▸ Assigned task: Reproduce all the data, character for character.

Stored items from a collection
__________________________________________________
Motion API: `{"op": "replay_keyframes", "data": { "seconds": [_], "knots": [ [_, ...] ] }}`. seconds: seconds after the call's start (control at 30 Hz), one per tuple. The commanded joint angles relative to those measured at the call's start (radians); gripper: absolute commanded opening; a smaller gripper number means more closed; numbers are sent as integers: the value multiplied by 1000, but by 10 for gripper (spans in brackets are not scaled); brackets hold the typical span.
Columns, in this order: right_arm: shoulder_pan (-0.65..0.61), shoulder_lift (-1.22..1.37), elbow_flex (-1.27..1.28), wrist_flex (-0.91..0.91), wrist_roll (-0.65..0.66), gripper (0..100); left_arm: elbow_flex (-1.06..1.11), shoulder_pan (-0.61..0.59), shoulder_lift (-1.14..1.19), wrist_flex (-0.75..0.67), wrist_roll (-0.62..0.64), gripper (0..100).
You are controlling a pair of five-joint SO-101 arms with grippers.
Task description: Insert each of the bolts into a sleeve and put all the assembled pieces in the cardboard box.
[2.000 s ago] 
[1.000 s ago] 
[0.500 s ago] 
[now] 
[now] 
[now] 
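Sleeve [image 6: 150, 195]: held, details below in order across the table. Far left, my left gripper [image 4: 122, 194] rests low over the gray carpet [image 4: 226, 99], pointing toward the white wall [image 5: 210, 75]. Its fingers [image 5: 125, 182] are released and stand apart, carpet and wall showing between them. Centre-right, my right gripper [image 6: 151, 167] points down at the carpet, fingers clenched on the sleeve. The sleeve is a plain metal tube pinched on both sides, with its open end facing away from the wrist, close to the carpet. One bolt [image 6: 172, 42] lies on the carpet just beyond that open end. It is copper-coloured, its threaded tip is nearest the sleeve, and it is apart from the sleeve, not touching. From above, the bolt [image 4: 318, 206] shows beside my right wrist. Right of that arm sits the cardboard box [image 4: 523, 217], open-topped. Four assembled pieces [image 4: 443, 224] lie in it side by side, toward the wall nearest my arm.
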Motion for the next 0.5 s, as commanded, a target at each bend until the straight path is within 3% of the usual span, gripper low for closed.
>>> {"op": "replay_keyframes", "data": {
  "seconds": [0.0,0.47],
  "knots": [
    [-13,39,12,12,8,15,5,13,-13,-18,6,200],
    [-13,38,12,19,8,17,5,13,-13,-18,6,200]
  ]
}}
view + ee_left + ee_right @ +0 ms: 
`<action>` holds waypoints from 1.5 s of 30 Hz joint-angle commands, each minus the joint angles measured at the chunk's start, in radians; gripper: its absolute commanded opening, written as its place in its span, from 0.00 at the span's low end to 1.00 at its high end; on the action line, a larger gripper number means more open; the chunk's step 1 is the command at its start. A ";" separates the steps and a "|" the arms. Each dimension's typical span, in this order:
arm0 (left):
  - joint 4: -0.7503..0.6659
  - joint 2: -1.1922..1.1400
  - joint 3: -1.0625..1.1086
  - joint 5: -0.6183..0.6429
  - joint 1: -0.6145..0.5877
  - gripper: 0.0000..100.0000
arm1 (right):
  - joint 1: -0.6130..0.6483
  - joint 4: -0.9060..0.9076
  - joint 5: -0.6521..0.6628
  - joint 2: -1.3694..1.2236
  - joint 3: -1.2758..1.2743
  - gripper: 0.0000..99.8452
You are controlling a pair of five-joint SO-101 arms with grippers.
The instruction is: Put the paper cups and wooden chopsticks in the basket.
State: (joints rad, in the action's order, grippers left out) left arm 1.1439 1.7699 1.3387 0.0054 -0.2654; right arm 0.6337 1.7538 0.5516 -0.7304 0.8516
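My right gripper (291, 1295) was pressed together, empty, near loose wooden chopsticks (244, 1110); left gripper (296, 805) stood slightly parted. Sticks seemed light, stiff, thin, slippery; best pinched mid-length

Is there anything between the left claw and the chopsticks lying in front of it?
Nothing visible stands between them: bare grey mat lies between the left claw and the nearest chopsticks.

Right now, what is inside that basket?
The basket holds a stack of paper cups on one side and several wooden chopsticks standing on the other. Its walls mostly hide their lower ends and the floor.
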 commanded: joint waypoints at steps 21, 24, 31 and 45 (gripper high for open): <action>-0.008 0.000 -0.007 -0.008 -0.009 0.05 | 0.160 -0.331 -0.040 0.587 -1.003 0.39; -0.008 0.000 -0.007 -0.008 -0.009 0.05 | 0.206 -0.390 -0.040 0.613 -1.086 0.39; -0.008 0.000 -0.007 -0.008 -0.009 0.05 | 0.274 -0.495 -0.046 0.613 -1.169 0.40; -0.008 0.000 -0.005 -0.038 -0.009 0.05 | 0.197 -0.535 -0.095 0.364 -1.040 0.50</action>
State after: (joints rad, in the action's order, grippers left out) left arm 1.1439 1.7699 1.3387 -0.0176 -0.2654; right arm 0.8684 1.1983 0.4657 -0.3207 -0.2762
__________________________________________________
▸ Response to this task:
Motion API: `{"op": "replay_keyframes", "data": { "seconds": [_], "knots": [ [_, ...] ] }}`. seconds: seconds after the call's start (control at 30 Hz), one per tuple. The commanded joint angles relative to those measured at the call's start (radians); gripper: absolute commanded opening; a smaller gripper number means more closed; numbers are sent as integers: the value multiplied by 1000, but by 10 for gripper (spans in brackets are not scaled); brackets hold the typical span.
Columns, in this order: right_arm: shoulder_pan (-0.65..0.61), shoulder_lift (-1.22..1.37), elbow_flex (-1.27..1.28), wrist_flex (-0.91..0.91), wrist_roll (-0.65..0.66), gripper (0..100); left_arm: elbow_flex (-1.06..1.11), shoulder_pan (-0.61..0.59), shoulder_lift (-1.14..1.19), wrist_flex (-0.75..0.67), wrist_roll (-0.62..0.64), gripper (0..100).
You are controlling a pair of five-joint SO-101 arms with grippers.
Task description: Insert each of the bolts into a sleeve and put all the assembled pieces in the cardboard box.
[2.000 s ago] 
[1.000 s ago] 
[0.500 s ago] 
[now] 
[now] 
[now] 
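Sleeve [image 6: 150, 195]: held, details below in order across the table. Far left, my left gripper [image 4: 122, 194] rests low over the gray carpet [image 4: 226, 99], pointing toward the white wall [image 5: 210, 75]. Its fingers [image 5: 125, 182] are released and stand apart, carpet and wall showing between them. Centre-right, my right gripper [image 6: 151, 167] points down at the carpet, fingers clenched on the sleeve. The sleeve is a plain metal tube pinched on both sides, with its open end facing away from the wrist, close to the carpet. One bolt [image 6: 172, 42] lies on the carpet just beyond that open end. It is copper-coloured, its threaded tip is nearest the sleeve, and it is apart from the sleeve, not touching. From above, the bolt [image 4: 318, 206] shows beside my right wrist. Right of that arm sits the cardboard box [image 4: 523, 217], open-topped. Four assembled pieces [image 4: 443, 224] lie in it side by side, toward the wall nearest my arm.
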Motion for the next 0.5 s, as commanded, a target at each bend until the straight path is within 3% of the usual span, gripper low for closed.
>>> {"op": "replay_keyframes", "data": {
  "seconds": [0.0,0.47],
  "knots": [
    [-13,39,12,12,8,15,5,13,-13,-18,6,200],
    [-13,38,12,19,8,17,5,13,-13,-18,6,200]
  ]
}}
view + ee_left + ee_right @ +0 ms: 
`<action>` holds waypoints from 1.5 s of 30 Hz joint-angle commands, each minus the joint angles measured at the chunk's start, in radians; gripper: its absolute commanded opening, written as its place in its span, from 0.00 at the span's low end to 1.00 at its high end; on the action line, a larger gripper number means more open; the chunk's step 1 is the command at its start. A ";" separates the steps and a "|" the arms. Each dimension's typical span, in this order:
arm0 (left):
  - joint 4: -0.7503..0.6659
  - joint 2: -1.1922..1.1400
  - joint 3: -1.0625..1.1086
  - joint 5: -0.6183..0.6429
  - joint 1: -0.6145..0.5877
  - gripper: 0.0000..100.0000
arm1 (right):
  - joint 1: -0.6130..0.6483
  - joint 4: -0.9060..0.9076
  - joint 5: -0.6521..0.6628
  - joint 2: -1.3694..1.2236
  - joint 3: -1.2758..1.2743
  - gripper: 0.0000..99.8452
You are controlling a pair of five-joint SO-101 arms with grippers.
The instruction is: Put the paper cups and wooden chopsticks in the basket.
State: (joints rad, in the action's order, grippers left out) left arm 1.1439 1.7699 1.3387 0.0054 -0.2654; right arm 0.6337 1.7538 0.5516 -0.7304 0.8516
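My right gripper (291, 1295) was pressed together, empty, near loose wooden chopsticks (244, 1110); left gripper (296, 805) stood slightly parted. Sticks seemed light, stiff, thin, slippery; best pinched mid-length

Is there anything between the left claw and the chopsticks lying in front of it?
Nothing visible stands between them: bare grey mat lies between the left claw and the nearest chopsticks.

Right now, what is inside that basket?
The basket holds a stack of paper cups on one side and several wooden chopsticks standing on the other. Its walls mostly hide their lower ends and the floor.
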 commanded: joint waypoints at steps 21, 24, 31 and 45 (gripper high for open): <action>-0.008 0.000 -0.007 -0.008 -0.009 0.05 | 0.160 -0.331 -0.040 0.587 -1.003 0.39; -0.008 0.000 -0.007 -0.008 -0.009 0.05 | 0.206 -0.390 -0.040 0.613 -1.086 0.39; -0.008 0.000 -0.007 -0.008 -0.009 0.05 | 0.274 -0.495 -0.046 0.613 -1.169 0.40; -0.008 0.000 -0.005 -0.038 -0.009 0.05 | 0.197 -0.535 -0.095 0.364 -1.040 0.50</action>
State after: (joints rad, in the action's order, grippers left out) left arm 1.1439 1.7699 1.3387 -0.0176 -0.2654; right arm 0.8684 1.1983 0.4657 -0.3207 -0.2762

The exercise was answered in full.